ニュースイッチ

EV電池の熱暴走抑える…住友ベークライト、高耐火性の樹脂成形材開発

EV電池の熱暴走抑える…住友ベークライト、高耐火性の樹脂成形材開発

住友ベークライトが独フラウンホーファー研究機構との共同プロジェクトで作ったEVバッテリーモジュール

住友ベークライトは電気自動車(EV)向けに、耐火性に優れたフェノール樹脂成形材料「PM―5820」を開発した。垂直燃焼性試験用の標準バーナーより強い2・2キロワットの火炎を10分間サンプルに接したところ、材料の変形や灰化進行を大きく抑制した。EVバッテリーで熱暴走の進みを遅らせる効果が期待できるという。

材料の下から火炎を当てる試験方法「難燃性UL94V」で使う0・05キロワットのバーナーと比べて40倍以上も強い火力にさらした。縦120ミリ×120ミリ×厚み1ミリメートルのサンプルに火炎は貫通せず、材料の裏側の灰化も抑制できた。
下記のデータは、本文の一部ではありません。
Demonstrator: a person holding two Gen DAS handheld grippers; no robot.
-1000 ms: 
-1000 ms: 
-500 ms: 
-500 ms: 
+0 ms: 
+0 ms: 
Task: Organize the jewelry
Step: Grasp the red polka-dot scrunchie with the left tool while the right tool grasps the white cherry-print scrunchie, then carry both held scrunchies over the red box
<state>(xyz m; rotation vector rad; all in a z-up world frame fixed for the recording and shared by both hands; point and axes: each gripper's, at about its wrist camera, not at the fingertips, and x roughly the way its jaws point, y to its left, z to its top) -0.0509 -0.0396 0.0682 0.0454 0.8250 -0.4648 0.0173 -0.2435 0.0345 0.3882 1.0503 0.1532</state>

同社は同様の材料を「PM―5800」シリーズとして順次製品化しており、採用が広がっている。射出成形で薄肉にしやすく、熱可逆性樹脂から置き換えると耐火性を持つ複雑形状のプラスチック部品を作れる。EVバッテリーの省スペース化や安全性向上につなげられるという。

EVバッテリーは高容量化で航続距離の延長や充電時間の短縮が進む。一方、熱暴走による制御不能や爆発などの危険性もある。